Ben Knox Miller ist ein nachdenklicher Typ. Einer, der für seine nihilistischen Texte Darwins Theorie der natürlichen Auslese auf Wissen, Werte und gesellschaftliche Normen überträgt, weil „unsere Moral ein Produkt des gleichen Überlebenskampfes ist und nur die stärksten Ideen überleben“.

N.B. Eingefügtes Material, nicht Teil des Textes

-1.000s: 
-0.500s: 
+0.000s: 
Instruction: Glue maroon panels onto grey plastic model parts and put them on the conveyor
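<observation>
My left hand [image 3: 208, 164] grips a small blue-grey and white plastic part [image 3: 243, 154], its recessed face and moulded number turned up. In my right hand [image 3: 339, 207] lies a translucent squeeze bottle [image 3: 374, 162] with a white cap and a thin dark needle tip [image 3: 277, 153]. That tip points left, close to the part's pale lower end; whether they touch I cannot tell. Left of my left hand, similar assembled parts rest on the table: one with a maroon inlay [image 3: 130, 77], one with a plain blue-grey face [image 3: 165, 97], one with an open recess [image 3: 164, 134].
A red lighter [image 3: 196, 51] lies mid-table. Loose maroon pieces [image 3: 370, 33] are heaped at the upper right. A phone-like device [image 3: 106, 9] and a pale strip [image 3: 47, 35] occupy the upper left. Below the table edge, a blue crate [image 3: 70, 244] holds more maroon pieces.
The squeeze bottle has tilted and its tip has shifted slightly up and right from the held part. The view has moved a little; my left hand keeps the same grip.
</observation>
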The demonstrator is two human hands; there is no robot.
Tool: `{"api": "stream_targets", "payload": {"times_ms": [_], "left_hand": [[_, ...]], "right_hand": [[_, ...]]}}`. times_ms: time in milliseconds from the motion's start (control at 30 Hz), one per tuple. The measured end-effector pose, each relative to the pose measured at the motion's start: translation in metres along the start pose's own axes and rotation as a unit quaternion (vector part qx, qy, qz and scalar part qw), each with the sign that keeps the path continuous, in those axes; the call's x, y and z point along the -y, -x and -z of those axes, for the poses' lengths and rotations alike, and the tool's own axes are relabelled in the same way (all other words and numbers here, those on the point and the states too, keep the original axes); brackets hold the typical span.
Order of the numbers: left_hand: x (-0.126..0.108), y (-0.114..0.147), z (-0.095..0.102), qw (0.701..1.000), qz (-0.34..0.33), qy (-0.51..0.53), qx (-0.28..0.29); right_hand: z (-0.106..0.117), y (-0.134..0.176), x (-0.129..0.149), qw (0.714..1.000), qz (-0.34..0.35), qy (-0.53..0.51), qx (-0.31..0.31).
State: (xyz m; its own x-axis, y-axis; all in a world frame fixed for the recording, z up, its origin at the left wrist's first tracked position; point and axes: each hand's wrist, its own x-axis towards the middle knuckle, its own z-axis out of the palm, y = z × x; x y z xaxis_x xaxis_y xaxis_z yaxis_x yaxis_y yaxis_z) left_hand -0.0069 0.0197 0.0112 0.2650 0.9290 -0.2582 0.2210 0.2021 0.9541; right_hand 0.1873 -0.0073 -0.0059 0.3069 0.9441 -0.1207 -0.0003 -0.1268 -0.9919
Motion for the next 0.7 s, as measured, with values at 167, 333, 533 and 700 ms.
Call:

Das Trio aus Providence, Neuengland, akzeptiert konsequent nur das Erbe von den Großen und Stärksten der Vergangenheit: „Bob Dylan, Neil Young, Gustav Mahler. Der nächste heiße Scheiß interessiert uns eigentlich nicht.“ Da verwundert nicht, dass auch ihr Sound zeitlos und leidenschaftlich traditionsreich ist: Sehnsuchtsgetränkte Bahnhofsatmosphäre (inkl. Audio eines tutend einfahrenden Zuges), Aufbruchstimmung und die Weite der amerikanischen Landschaft (feat. Vogelzwitschern) klingen tatsächlich mit, wenn Miller aus seinem erstaunlichen Stimmen-Spektrum schöpft. Er wispert, erzählt, grölt und heult, während er und seine Bandkollegen Jocie Adams und Jeff Prystowsky sich einer ebenso breiten Instrumenten-Palette (es sollen 27 gewesen sein) bedienen. Die BBC bezeichnet sie als „Fleet Foxes von 2009“ nicht unbedingt ein schlechtes Omen.